Fundbox has launched an app that helps SMBs manage cash flow via invoice financing on the go. Prashant Fuloria, Fundbox CPO, explains why flexibility and financing lead to optimal operations.
Cash flow is, ideally, a fluid process. The idea of spending money to make money truncates the reality of matching money out with the money that comes in, with a close eye on the daily needs of funding a business’ needs in real time. Everything from equipment to wages ties into a real expense.
For small businesses, managing cash flow is sometimes a perilous activity, with smaller firms having less-than-optimal access to stopgap measures should cash flow grind to a halt, even in a short time frame. Factoring of receivables can be an expensive proposition. The advent of technology has smoothed some processes, such as searching for the right suppliers or navigating the various financing options available.
Fundbox, which focuses on cash flow optimization, announced earlier this month an iOS mobile app that lets small business clients choose a one-click financing solution to cover funding needs. The mobile offering, providing the same functionality of the firm’s dashboard on desktop, takes as its goal a more streamlined process of managing finances.

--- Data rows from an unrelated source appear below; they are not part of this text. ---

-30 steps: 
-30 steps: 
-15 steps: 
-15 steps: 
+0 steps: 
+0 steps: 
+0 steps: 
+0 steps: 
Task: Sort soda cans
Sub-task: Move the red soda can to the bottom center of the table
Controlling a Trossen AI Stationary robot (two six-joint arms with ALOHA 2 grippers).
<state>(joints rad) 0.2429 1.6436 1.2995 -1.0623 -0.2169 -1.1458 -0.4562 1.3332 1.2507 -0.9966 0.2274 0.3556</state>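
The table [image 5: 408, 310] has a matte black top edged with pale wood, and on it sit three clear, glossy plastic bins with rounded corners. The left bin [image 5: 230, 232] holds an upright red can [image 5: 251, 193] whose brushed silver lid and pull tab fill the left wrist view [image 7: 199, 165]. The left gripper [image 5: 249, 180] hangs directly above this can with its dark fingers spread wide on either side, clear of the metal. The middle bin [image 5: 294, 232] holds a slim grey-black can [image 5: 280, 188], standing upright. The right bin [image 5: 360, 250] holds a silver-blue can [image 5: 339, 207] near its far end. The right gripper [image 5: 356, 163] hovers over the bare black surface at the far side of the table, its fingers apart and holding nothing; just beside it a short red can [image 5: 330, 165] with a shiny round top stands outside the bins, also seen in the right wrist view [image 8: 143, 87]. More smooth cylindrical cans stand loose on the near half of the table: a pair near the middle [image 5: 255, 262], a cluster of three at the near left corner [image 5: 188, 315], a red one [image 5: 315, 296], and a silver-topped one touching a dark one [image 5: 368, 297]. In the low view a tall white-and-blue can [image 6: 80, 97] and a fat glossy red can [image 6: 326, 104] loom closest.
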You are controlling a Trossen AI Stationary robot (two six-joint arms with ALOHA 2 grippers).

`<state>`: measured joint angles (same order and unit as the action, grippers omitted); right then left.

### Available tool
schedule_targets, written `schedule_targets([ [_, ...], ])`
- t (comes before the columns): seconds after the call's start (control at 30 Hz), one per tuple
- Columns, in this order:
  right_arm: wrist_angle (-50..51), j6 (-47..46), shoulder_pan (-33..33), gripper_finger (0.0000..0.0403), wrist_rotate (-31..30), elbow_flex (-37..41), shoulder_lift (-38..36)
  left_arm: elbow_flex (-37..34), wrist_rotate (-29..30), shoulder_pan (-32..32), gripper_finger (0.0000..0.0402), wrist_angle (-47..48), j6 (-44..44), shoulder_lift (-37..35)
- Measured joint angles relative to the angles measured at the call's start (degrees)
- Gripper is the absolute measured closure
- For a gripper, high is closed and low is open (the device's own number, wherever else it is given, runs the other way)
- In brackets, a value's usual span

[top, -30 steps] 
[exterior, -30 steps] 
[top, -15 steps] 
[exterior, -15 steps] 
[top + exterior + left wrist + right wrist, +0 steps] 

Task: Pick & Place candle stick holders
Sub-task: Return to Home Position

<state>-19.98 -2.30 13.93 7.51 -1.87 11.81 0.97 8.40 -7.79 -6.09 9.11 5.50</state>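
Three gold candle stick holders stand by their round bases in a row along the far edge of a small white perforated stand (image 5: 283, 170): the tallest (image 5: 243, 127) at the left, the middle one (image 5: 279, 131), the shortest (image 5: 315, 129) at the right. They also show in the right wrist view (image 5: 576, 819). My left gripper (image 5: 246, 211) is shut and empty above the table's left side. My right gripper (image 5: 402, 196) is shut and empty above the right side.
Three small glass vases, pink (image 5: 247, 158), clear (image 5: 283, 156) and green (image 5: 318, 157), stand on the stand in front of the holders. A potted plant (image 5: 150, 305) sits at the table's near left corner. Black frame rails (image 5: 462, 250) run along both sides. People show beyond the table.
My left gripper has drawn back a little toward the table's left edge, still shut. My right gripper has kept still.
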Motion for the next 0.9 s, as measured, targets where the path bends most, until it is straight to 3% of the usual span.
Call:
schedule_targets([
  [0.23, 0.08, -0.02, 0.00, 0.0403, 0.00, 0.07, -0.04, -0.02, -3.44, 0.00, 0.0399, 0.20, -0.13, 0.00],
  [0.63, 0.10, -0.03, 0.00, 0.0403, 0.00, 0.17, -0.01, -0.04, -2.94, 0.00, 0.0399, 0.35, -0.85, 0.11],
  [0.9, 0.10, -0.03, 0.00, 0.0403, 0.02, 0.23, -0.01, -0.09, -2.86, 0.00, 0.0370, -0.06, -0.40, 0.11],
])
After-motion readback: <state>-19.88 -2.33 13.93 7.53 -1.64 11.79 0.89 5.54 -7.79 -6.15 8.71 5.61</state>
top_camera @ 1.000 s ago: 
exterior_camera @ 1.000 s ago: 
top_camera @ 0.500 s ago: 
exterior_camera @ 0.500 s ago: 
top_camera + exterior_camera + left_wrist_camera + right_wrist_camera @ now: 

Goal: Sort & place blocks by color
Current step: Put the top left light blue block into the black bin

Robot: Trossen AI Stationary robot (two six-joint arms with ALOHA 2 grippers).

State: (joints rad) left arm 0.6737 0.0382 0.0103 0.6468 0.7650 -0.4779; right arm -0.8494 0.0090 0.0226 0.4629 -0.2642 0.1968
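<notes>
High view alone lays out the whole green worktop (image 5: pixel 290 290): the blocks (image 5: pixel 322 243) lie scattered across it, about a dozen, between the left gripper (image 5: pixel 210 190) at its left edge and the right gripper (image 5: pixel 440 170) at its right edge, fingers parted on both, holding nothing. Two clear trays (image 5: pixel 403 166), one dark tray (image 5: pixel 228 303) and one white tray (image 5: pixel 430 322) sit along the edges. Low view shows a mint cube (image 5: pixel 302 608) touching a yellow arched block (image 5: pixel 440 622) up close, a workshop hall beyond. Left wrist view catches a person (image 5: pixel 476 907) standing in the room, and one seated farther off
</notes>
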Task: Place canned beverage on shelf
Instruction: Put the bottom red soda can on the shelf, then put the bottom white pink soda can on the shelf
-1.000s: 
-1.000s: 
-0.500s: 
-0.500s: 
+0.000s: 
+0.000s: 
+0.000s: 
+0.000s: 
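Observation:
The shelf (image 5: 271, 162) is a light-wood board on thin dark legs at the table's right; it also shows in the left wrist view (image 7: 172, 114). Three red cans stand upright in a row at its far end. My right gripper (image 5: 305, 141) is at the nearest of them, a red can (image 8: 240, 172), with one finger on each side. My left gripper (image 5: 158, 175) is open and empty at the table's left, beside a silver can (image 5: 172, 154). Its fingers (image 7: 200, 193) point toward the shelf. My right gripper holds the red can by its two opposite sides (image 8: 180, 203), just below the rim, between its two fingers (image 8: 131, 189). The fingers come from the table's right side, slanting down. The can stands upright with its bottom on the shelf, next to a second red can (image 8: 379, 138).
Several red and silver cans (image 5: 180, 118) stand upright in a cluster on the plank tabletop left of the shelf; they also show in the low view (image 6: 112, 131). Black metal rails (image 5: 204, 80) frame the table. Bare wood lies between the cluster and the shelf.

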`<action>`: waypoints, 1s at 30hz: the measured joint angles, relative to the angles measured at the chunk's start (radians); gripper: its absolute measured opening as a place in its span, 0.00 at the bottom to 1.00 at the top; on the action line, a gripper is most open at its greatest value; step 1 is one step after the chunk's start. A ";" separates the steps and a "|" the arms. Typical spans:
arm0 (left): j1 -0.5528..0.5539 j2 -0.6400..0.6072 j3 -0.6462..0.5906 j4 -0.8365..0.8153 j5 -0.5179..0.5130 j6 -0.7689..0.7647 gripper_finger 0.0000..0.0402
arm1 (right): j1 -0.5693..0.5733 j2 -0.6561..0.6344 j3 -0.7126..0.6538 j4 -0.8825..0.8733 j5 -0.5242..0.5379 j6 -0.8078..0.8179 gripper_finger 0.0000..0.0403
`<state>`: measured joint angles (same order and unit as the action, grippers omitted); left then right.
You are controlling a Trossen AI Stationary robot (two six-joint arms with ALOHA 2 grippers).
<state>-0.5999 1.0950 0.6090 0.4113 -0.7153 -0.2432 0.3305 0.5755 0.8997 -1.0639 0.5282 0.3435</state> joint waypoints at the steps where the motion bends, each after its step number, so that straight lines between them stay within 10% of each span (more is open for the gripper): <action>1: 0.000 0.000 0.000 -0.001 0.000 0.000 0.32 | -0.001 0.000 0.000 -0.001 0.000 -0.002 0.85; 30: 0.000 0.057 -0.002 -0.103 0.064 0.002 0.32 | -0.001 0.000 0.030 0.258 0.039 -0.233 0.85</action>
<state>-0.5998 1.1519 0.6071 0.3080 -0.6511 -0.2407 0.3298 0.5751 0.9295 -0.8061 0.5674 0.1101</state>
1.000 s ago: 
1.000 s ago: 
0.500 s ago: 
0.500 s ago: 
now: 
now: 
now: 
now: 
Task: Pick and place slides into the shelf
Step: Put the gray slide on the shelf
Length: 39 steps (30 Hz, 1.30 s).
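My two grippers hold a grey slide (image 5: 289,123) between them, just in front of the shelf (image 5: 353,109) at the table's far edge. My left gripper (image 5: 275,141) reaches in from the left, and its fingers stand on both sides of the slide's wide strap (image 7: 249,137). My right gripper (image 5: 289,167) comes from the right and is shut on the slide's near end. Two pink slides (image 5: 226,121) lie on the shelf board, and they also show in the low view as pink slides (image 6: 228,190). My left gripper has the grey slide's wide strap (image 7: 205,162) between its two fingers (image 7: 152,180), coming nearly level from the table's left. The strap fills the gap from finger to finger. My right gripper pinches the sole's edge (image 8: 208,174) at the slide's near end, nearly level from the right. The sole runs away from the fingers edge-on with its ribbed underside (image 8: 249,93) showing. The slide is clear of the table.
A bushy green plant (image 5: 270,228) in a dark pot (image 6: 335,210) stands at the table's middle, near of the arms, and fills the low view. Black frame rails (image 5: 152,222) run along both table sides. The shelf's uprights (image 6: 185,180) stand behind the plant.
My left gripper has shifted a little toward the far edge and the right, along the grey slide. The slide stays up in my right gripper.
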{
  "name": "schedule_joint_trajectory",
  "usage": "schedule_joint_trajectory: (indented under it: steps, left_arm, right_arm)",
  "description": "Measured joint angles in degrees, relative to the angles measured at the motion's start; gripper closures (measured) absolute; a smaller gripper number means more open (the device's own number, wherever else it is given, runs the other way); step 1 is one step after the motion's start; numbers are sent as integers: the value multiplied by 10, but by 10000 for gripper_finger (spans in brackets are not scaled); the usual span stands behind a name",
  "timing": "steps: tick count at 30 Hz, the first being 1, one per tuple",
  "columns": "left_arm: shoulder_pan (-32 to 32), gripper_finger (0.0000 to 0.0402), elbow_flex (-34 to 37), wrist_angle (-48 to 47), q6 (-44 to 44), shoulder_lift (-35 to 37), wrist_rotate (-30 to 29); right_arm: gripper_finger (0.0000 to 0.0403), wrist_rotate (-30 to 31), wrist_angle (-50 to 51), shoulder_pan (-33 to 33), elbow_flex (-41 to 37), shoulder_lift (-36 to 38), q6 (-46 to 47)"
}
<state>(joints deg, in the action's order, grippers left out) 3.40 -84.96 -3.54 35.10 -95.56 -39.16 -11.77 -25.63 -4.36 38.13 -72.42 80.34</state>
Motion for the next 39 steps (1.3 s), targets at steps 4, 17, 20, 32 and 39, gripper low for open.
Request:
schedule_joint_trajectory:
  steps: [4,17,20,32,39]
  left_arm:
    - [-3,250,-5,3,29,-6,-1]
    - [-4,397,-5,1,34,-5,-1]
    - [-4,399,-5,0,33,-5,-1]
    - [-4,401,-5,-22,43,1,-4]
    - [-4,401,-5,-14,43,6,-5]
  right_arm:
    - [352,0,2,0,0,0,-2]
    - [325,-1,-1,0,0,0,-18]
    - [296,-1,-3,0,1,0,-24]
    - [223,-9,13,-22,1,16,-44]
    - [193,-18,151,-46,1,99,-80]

The app works with a firm’s accounting software and, with one click, allows business owners to choose to finance certain invoices.
In an interview with PYMNTS, Prashant Fuloria, the company’s chief product officer, stated that the “cash flow gap,” as he termed it, is something that has come to the notice of the firm through its own insight into the data and accounting activity that spotlights the vagaries of cash flow.
Fundbox’s own research shows that “as much as 64 percent of the businesses we have … have been affected by late payments … and this is not something that is determined or affects only certain geographies or verticals.”
The late payments impact has been one that can be difficult to navigate, with initial investments in plant or manufacturing, and then waiting for payments to translate into cash. “Add in the fact,” said the executive, “82 percent of business failures, as has been estimated, fail because of cash flow problems.”
Thus, there is a huge need, said Fuloria, and one that has not been addressed, with technology able to ease the movement of cash, to alleviate the gap mentioned before, through platforms such as Fundbox’s that can be both “easy and convenient,” with the ability to get paid instantly on outstanding invoices and now on the go. Small business owners, said Fuloria, “wear many hats across functions, such as accounting, hiring and selling … and are often not at their desktops.”
Outstanding invoices transformed into cash, through invoice financing, help bridge day-to-day needs of meeting payroll, funding equipment and hiring new workers. Fuloria noted that, through the Fundbox terms, repayment on credit extended (and offering funds) is paid back over a 12-week term, with no penalty for early payment.